As stated before, Sunstein proposed self-governance, a viewpoint derived in the aspiration that, together, may promote “moral commitments” of broadcasters “without intruding law into the domain of speech regulation.” Likewise, Google and Verizon have issued a joint statement to the FCC outlining shared beliefs between the two companies. Most important is the agreement in that “self-governance has been the hallmark of the growth and success of the Internet.” Two addition contributors to the discussion are Thomas Hazlett and Joshua Wright, both professors of law at the George Mason University. The duo assesses network neutrality in a legislative and economic perspective and asserts that the FCC’s “fair discrimination” policy is unfeasible. Even prior to regulatory attention from the government, the Internet has always had an entanglement of preferential treatment, i.e. certain ISPs will conduct special business with certain websites. In this regard, Hazlett, Wright, Sunstein, Google, and Verizon may be discerned to be on one side of the net neutrality spectrum. However, this notion of preferential treatment raises concerns over Sunstein’s ideals of self-governance.

 

Given few regulatory obstacles, broadband providers have and probably will conduct preferential deals in aim of profits—they are an industry. Robert Cringely of the Public Broadcasting Service elucidates a shocking truth regarding the Internet as we know it.
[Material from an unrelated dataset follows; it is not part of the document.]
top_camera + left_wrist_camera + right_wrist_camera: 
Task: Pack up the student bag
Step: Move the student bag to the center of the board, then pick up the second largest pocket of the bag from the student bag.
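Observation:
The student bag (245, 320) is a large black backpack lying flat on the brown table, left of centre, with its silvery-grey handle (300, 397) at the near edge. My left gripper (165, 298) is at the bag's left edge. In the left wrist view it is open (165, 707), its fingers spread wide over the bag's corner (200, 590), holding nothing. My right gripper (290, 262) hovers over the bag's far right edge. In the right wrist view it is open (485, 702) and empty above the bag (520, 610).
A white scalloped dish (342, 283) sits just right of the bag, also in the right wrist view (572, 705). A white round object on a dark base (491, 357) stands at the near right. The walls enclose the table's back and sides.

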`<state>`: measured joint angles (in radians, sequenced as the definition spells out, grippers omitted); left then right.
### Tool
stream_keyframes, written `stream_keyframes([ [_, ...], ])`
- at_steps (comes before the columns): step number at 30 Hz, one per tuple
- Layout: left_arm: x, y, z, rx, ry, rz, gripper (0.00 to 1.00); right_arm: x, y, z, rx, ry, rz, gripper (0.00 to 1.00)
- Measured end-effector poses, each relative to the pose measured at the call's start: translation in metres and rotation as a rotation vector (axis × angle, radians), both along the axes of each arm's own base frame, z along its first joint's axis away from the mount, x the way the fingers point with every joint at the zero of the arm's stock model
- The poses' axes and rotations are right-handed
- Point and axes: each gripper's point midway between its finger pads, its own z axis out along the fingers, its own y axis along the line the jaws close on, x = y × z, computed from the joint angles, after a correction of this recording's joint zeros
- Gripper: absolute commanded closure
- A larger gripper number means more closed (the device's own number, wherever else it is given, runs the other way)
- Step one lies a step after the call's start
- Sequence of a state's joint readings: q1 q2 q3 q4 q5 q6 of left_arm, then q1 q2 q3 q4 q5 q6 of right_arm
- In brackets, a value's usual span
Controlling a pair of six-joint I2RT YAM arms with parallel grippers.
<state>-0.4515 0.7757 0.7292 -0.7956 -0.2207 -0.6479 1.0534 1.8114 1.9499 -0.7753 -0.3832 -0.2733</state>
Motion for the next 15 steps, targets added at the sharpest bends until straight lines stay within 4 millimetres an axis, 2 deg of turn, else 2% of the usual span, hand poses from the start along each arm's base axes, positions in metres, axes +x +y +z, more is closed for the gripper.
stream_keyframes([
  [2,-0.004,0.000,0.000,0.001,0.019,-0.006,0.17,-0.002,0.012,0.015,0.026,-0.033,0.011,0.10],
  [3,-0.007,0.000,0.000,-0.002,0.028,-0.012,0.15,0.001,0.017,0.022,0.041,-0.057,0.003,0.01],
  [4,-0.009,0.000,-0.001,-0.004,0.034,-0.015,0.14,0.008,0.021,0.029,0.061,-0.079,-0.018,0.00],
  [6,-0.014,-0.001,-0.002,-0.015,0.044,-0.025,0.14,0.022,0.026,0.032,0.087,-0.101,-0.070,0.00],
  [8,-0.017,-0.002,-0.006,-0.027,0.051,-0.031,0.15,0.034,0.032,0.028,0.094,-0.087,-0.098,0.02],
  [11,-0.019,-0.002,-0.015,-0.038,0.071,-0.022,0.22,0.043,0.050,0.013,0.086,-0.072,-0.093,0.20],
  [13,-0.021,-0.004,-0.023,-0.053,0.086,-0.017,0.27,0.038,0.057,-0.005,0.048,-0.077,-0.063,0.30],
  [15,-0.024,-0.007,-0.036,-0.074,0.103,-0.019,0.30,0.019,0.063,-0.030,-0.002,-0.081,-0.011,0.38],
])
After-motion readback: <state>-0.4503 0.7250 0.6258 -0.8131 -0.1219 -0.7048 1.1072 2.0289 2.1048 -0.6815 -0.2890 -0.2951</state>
He reports that the potential of high speed Internet has always been there; however, broadband providers, seemingly as a collective, chose not to upgrade their systems while simultaneous benefiting from low regulation and tax credits. In some cases, mergers even produced poorer service or “lost” equipment and yet through loopholes, the companies would be profiting. Thus, in my opinion, Sunstein’s optimistic prospects of self-governance are rather dangerous. Who is there to stop these broadband providers from acting as a collective and reaping corporate benefits, at the expense of the consumer?

 

And here lies the dilemma in my progress. I have so forth illustrated the knowledge I have attained and the interactions between sources and scholars; however, I lack insight from those on the other side of the spectrum—opposite to the likes of Sunstein or Google and Verizon—those who welcome network neutrality. In my opinion, this lack of knowledge prohibits me from accurately making a claim and ultimately choosing a side to advocate. I conclude my statement of prospective claims by declaring my future goals: to further research and expand my knowledge of network neutrality, preferably through proponents of the FCC order, and to consequently confidently choose a side to advocate.